Gardeners know it best- time spent in the garden heals their mind and soul, relieves stress, and improves mood. But think about it: you loved playing in the dirt as a child too!
Dogs simply adore it!
So what’s so magical in it? Scientists kept pointing out the possibility of dirt elevating our serotonin levels and thus helping in the case of depression, but the secret was discovered by accident!
Namely, a strain of bacterium in the dirt, Mycobacterium vaccae, has been found to lower anxiety and improve cognitive function.
In 2004, Mary O’Brien, an oncologist at Royal Marsden Hospital in London, published a paper that revealed her findings. She used the harmless soil bacteria on lung cancer patients to relieve their symptoms and strengthen their immune system, but over time, she noticed that it “significantly improved patient quality of life.”
They experienced less pain and nausea and felt happier and in a better mood.
These findings encouraged Christopher Lowry, a neuroscientist at the University of Bristol in England, to do more research.
He injected mice with M. vaccae and found that their cytokine levels which ultimately produce serotonin were higher. He explained that the bacterium “had the exact same effect as antidepressant drugs.”

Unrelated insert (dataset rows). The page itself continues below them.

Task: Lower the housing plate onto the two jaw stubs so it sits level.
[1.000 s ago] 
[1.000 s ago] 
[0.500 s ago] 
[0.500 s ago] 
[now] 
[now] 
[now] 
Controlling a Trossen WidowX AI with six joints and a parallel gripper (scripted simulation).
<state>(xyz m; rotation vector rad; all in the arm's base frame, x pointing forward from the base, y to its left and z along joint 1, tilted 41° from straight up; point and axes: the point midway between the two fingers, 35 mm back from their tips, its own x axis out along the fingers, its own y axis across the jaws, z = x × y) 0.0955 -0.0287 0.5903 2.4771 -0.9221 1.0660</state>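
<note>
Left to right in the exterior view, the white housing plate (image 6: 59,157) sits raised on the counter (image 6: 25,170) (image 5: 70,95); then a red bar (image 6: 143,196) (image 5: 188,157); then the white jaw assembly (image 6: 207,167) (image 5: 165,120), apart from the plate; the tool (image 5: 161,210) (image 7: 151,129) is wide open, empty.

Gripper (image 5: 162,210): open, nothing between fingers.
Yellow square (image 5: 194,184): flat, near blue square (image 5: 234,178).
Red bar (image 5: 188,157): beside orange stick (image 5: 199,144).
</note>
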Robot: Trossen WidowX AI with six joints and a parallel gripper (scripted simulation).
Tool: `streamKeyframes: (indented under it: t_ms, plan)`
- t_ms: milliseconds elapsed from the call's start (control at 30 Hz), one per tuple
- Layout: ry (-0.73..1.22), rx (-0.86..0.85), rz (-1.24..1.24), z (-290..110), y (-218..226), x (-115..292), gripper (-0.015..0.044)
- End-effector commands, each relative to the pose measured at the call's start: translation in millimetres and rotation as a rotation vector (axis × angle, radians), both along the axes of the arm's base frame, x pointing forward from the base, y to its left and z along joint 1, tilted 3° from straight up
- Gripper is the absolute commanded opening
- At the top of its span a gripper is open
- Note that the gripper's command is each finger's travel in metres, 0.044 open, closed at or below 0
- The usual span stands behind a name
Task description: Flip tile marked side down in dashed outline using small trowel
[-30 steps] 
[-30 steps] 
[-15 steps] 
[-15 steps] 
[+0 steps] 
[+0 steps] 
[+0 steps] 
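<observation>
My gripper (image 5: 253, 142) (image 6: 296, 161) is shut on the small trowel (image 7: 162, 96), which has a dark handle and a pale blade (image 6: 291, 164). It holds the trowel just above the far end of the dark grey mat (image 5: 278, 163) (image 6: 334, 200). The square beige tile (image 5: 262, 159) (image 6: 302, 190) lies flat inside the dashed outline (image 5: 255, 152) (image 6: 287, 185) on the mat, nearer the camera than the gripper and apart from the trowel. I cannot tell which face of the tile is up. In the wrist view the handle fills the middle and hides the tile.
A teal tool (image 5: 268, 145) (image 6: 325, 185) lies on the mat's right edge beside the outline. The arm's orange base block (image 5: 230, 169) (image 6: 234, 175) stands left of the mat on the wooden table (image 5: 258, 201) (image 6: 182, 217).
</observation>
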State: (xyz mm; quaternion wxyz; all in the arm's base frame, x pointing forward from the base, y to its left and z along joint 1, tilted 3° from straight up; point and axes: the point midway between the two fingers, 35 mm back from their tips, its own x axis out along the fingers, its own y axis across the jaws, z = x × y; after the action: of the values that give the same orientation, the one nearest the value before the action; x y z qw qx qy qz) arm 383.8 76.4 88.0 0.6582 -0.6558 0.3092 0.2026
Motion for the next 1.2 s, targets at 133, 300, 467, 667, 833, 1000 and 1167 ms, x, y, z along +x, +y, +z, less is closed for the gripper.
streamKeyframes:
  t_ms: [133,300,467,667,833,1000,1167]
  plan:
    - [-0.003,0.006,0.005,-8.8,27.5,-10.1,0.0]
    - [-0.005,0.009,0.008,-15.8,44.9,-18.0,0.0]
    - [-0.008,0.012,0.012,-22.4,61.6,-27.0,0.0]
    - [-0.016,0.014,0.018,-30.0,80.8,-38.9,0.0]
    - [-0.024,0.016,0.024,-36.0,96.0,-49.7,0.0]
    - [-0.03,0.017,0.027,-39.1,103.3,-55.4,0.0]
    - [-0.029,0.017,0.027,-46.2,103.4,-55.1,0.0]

In a separate observation, Dorothy Matthews and Susan Jenkins, at The Sage Colleges in New York, fed mice little peanut butter sandwiches mixed with dirt. The mice were able to concentrate and think clearer when navigating a maze, their anxiety levels decreased, and the effects lasted for up to 3 weeks!
“Gardeners inhale these bacteria while digging in the soil, but they also encounter M. vaccae in their vegetables or when soil enters a cut in their skin…From our study, we can say that it is definitely good to be outdoors–it’s good to have contact with these organisms.
It is interesting to speculate that creating learning environments in schools that include time in the outdoors where M. vaccae is present may decrease anxiety and improve the ability to learn new tasks.”
So, what are you waiting for? Go outside and roll around in the dirt, take a walk in the wild, or visit the neighborhood park, and you’re likely to encounter some M. vaccae.
If you have a garden, grow some food, as Lowry says you can get the healthy bacterium straight from the food as well:
“You can also ingest mycobacteria either through water sources or through eating plants — lettuce that you pick from the garden or carrots.
A three to four leaf spinach plant has over 800 species of bacteria inside it.”